Look through the data below. Pick out the lines holding the string "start".
*** Opening of DATASET EXTRACT ***
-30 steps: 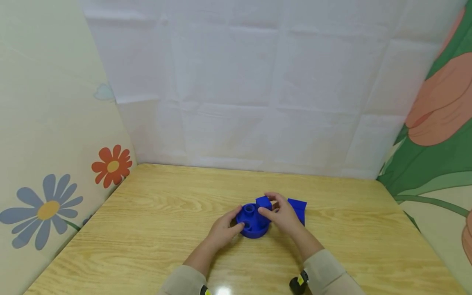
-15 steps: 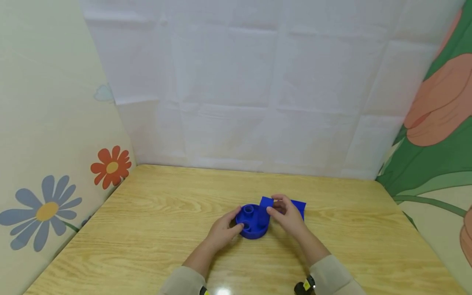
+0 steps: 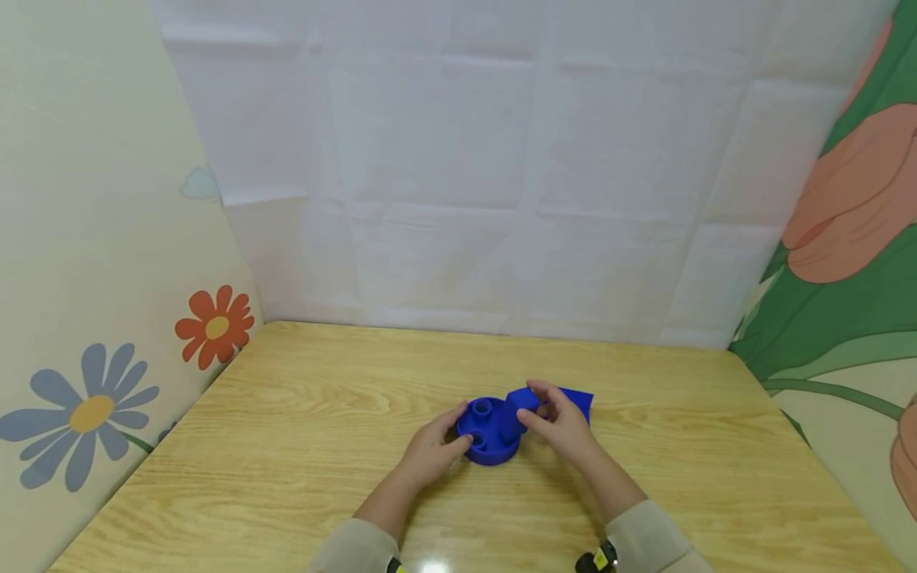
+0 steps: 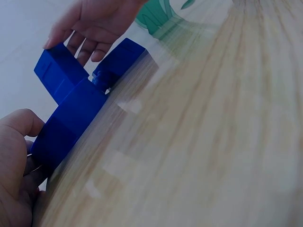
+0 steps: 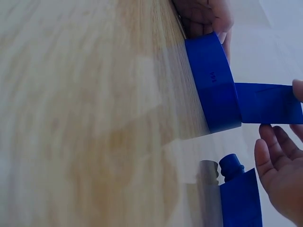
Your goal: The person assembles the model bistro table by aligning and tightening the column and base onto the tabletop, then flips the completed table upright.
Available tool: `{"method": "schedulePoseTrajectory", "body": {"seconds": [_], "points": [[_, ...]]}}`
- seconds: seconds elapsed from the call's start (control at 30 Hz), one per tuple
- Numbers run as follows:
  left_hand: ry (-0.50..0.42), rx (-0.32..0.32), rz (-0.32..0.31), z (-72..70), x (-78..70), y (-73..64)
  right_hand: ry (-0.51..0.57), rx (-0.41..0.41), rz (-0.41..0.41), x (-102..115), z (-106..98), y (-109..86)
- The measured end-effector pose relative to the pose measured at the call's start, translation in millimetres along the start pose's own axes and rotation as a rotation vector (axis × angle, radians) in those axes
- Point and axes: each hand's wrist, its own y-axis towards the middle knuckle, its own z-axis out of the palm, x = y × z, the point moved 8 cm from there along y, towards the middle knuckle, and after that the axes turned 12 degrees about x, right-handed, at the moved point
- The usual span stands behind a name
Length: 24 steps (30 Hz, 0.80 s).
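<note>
A shallow round blue base [image 3: 493,457] with raised ring sockets lies on the table. My left hand [image 3: 433,450] grips its left side, thumb over the rim by a socket and fingers behind. From the base's right part rises a blue block [image 3: 521,399], which my right hand [image 3: 564,423] pinches near the top between thumb and fingers. In the right wrist view the block [image 5: 265,103] stands out from the base [image 5: 210,85]; its lower end is hidden inside. Beyond my right hand lies a second blue piece [image 3: 582,400], whose ridged round peg [image 5: 231,166] shows in the right wrist view.
The wood-grain table [image 3: 322,414] extends around both hands. A white cloth [image 3: 444,159] hangs along its back edge. Flower-patterned panels stand at the left [image 3: 93,239] and right [image 3: 845,318]. A dark wrist device [image 3: 596,559] sits by the right sleeve.
The block's top has shifted a little to the right and its tilt and facing have changed, with my right hand moving along. My left hand and the base have stayed nearly in place.
</note>
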Motion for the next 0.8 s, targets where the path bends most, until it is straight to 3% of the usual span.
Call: {"method": "schedulePoseTrajectory", "body": {"seconds": [0.33, 0.47, 0.8], "points": [[0.007, -0.004, 0.007, -0.9, -0.6, 0.0, -0.026, -0.036, -0.015, -0.4, -1.6, -1.2], [0.004, -0.008, 0.003, -1.0, 0.5, 0.2, -0.005, -0.031, -0.041, -0.6, -2.2, -2.7], [-0.017, -0.003, 0.002, -0.7, 0.3, -0.7, 0.011, -0.009, -0.020, -0.2, -0.9, -6.6]]}}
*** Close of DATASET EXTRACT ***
RESULT FOR THIS TASK ▸
- seconds: seconds elapsed from the call's start (control at 30 Hz), one per tuple
- The measured end-effector pose relative to the pose measured at the call's start, translation in millimetres along the start pose's own axes and rotation as a rotation vector (axis × angle, radians) in those axes

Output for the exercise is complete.